Division of Hepato-Biliary-Pancreatic Sugery, Shizuoka Cancer Center Hospital, 1007 Shimonagakubo, Nagaizumi-cho, Sunto-gun, Shizuoka 411-8777, Japan.
J Hepatobiliary Pancreat Sci. 2012 May;19(3):195-202. doi: 10.1007/s00534-011-0474-6.
Although left-sided hepatectomy, such as a left hepatectomy or left trisectionectomy with resection of the caudate lobe and extrahepatic bile duct, is used to treat hilar cholangiocarcinoma predominantly involving the left side of the hepatic hilum, it is associated with several difficult technical points. The important points during left-sided hepatectomy are described here.
There are anatomical variations of the sectional artery and bile duct. It is essential to understand the individual intrahepatic and hilar anatomy preoperatively. Surgical procedures consist of lymph node clearance, dissection of the distal bile duct, skeletonization resection of the hepatoduodenal ligament, mobilization of the liver and liver resection, dissection of the intrahepatic bile ducts, and biliary reconstruction. During lymph node dissection and skeletonization resection of the hepatoduodenal ligament, the nerve plexus around the hepatic artery is dissected, and its adventitia is exposed with great care to avoid injuring the hepatic artery. Mobilization of the caudate lobe is performed only from the left side. There is no clear landmark between the caudate lobe and the right posterior section during liver resection. In the final step of liver resection, it progresses toward the right edge of the inferior vena cava. When dividing intrahepatic bile ducts, extreme care should be used to avoid injury to the corresponding hepatic arteries, especially the anomalous supraportal posterior sectional artery.
Left-sided hepatectomy for hilar cholangiocarcinoma should be considered a more complicated and technically demanding procedure than right-sided hepatectomy. Surgeons need to pay close attention to anatomical variations in order to perform a left-sided hepatectomy safely and successfully.

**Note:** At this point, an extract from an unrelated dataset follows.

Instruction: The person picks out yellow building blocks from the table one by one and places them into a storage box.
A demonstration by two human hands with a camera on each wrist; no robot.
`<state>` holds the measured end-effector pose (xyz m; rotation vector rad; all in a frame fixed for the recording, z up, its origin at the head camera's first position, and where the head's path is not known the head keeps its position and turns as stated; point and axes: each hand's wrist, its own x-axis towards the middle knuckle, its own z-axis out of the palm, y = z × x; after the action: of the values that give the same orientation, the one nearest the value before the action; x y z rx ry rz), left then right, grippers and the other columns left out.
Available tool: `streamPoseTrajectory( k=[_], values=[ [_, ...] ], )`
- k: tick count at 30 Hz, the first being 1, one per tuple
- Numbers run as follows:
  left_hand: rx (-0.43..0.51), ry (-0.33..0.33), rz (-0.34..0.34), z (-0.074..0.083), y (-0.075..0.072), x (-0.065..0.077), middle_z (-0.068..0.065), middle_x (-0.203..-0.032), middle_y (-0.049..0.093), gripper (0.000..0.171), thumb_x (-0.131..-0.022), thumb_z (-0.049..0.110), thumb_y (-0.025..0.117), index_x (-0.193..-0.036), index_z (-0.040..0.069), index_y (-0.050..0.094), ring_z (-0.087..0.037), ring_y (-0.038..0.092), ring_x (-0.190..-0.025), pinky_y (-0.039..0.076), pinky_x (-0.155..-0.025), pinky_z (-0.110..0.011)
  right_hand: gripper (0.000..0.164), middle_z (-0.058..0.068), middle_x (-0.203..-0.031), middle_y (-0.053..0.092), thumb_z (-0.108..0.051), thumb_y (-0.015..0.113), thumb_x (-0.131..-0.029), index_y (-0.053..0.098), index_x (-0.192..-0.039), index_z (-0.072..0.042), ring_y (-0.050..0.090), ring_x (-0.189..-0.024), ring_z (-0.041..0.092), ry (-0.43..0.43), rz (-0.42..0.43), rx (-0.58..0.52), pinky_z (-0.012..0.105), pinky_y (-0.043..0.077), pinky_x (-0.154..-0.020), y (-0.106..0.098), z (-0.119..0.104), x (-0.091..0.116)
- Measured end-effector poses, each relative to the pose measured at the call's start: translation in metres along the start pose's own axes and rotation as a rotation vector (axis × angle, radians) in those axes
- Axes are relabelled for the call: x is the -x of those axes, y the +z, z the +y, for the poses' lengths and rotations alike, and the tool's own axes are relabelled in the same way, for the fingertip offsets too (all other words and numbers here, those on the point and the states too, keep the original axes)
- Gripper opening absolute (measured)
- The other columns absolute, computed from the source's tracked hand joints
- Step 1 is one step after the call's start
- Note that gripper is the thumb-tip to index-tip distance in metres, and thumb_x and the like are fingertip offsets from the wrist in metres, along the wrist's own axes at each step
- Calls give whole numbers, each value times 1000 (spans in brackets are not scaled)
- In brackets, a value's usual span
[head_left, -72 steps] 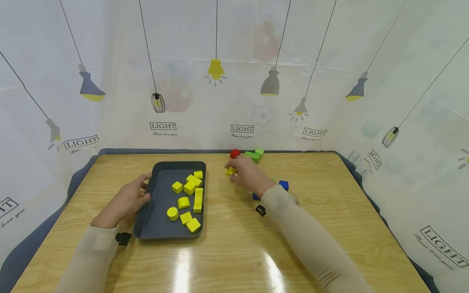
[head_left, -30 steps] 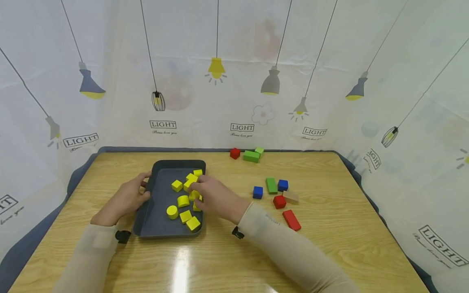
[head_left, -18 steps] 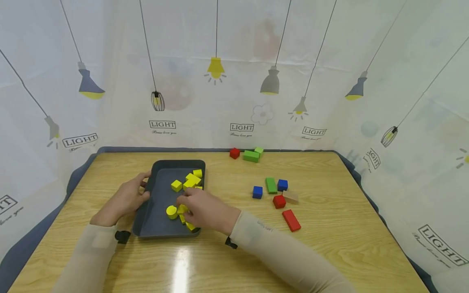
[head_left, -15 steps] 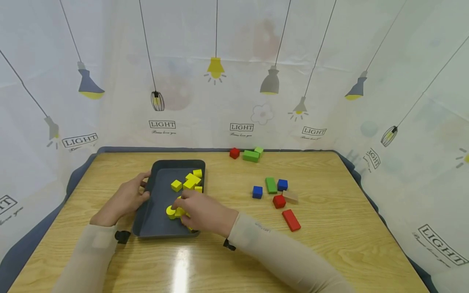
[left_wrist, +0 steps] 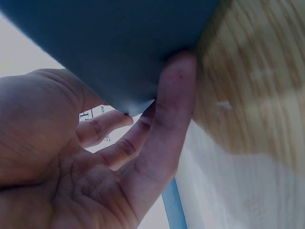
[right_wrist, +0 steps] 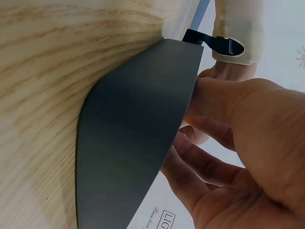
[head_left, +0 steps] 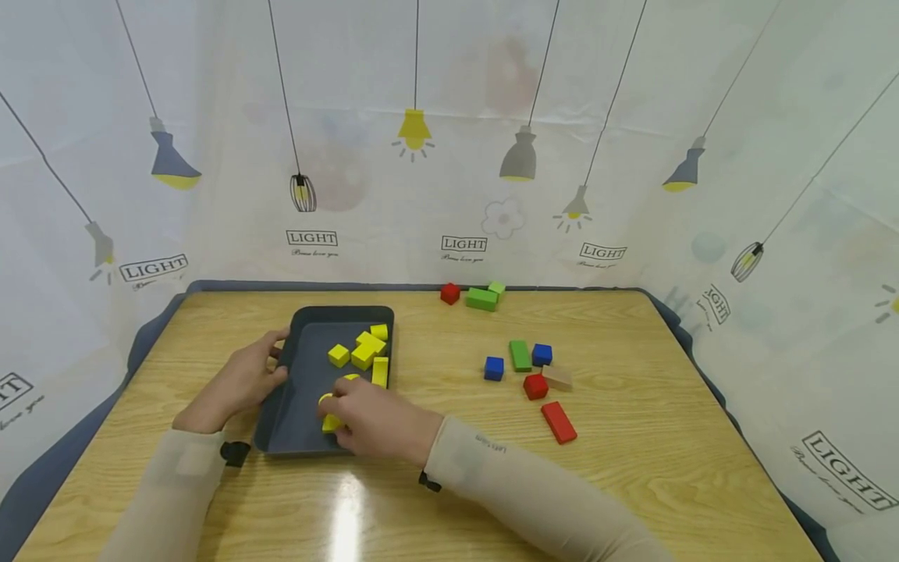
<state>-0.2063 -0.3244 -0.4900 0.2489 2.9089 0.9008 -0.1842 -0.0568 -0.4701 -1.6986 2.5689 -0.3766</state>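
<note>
My left hand (head_left: 235, 388) holds the left side of a dark grey tray (head_left: 284, 441). In the left wrist view its fingers (left_wrist: 164, 119) rest against the outer wall, and the thumb goes out of sight behind the rim. My right hand (head_left: 382, 421) reaches over the tray's right side and pinches a yellow block (head_left: 330, 425) low over the tray floor. Other yellow blocks lie about it, among them a cube (head_left: 339, 356), a long block (head_left: 380, 371) and a partly covered cylinder (head_left: 325, 399). The tray wall (right_wrist: 133, 119) hides the right fingertips in the right wrist view.
On the wooden table (head_left: 435, 499), right of the tray, lie a blue cube (head_left: 494, 368), a green block (head_left: 520, 356), a red cube (head_left: 535, 386), a red slab (head_left: 558, 422) and a plain wooden piece (head_left: 557, 378). Red (head_left: 450, 293) and green blocks (head_left: 481, 299) sit at the back edge.
The right hand has brought a yellow block from the back of the table into the tray, then toward the tray's near left. The left hand and tray stay in place.
</note>
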Motion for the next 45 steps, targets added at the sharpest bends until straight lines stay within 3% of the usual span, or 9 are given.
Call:
streamPoseTrajectory(
  k=[20, 31, 45],
  values=[
    [14, -19, -5, 1, 0, 1, -32, -132, 52, 66, -99, 8, 56, -157, 2, 24, -39, 62, -105, 56, -68, -37, 36, -8, -106, 55, -24, 75, -92, 68, -127, -20, 48, -84, 1, -2, -9, 16, 8, 42, -70, -1, -5, 1],
    [18, -18, -9, 2, 0, 1, -32, -133, 51, 67, -100, 8, 56, -157, 2, 24, -38, 63, -103, 56, -68, -37, 34, -8, -105, 54, -24, 72, -94, 69, -128, -19, 47, -82, 1, 5, 23, -6, 8, 42, -69, -5, -5, 6],
    [14, -35, -14, 2, 1, 1, -33, -135, 49, 68, -100, 8, 57, -158, 3, 22, -38, 62, -104, 56, -69, -37, 33, -4, -110, 56, -27, 72, -95, 68, -127, -19, 48, -81, 1, 78, 99, -64, 8, 42, -67, -6, 5, 24]
  ],
)
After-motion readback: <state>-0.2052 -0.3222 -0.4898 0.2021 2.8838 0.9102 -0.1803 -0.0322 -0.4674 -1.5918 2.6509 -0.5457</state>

左半肝切除术,如左肝切除术或左三叶切除术,联合尾叶和肝外胆管切除,主要用于治疗肝门部胆管癌累及肝门左侧,但该术式存在一些困难的技术要点。本文介绍左半肝切除术的要点。
肝段动脉和胆管存在解剖变异,术前必须了解个体肝内和肝门解剖结构。手术步骤包括淋巴结清扫、远端胆管解剖、肝十二指肠韧带骨骼化切除、肝脏游离和肝切除术、肝内胆管解剖和胆肠重建。在淋巴结清扫和肝十二指肠韧带骨骼化切除过程中,要仔细解剖肝动脉周围神经丛,暴露其外膜,以避免损伤肝动脉。尾叶的游离仅从左侧进行。肝切除过程中,尾叶与右后叶之间没有明确的标志。在肝切除的最后一步,向下腔静脉的右侧边缘推进。在肝内胆管分离过程中,要特别小心,避免损伤相应的肝动脉,尤其是异常的门静脉后上段肝动脉。
与右半肝切除术相比,肝门部胆管癌的左半肝切除术应被视为更复杂和技术要求更高的手术。外科医生需要密切关注解剖变异,以安全、成功地进行左半肝切除术。